He walked through what a perfect sleep medicine would look like: you take it, fall asleep immediately, get ideal deep sleep architecture, wake refreshed, no residue. Then he asked what happens the next night. You'd be right back to your regular sleep, because there's nothing that can fix the second night, let alone solve the underlying issue indefinitely.
Melatonin has a specific use case (circadian timing, not sleep architecture) and wears off well before early-morning wake issues. Over-the-counter sleep medications often produce morning grogginess. Prescription sleep aids come with their own limitations. His position:
There is no long-term sleep aid without consequence
He himself sleeps poorly and has looked hard for alternatives
Evening behavior and stress management are "the heavy hitters," not anything in your medicine cabinet
For people who worry about dependency on aids, his framing is reassuring in a counterintuitive way: the dependency risk isn't just psychological. It's that the aid doesn't solve anything, so you're still waking up the next night with the same problem.

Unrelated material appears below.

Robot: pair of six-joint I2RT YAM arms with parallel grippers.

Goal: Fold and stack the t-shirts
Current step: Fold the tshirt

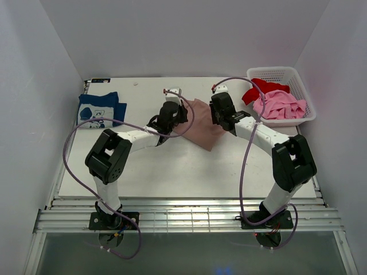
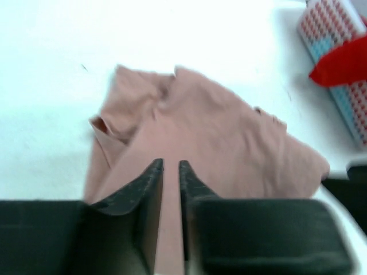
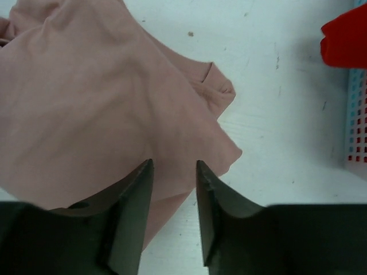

Sleep and Kids: The Melatonin Question
The conversation briefly touched on melatonin for kids. Nitun's concern isn't primarily dependency, it's that melatonin has been shown to affect hormone levels, and that's a more serious consideration for children over the long term.
More practically: kids are not sleeping badly because they need supplements. They're sleeping badly because their schedules look like a tech executive's schedule, highly structured, high-stakes, stressful, with no wind-down. The fix is the same fix that works for adults: choreograph the evening so that the hour before bed involves gradually calmer activities, not an abrupt switch from homework to lights out.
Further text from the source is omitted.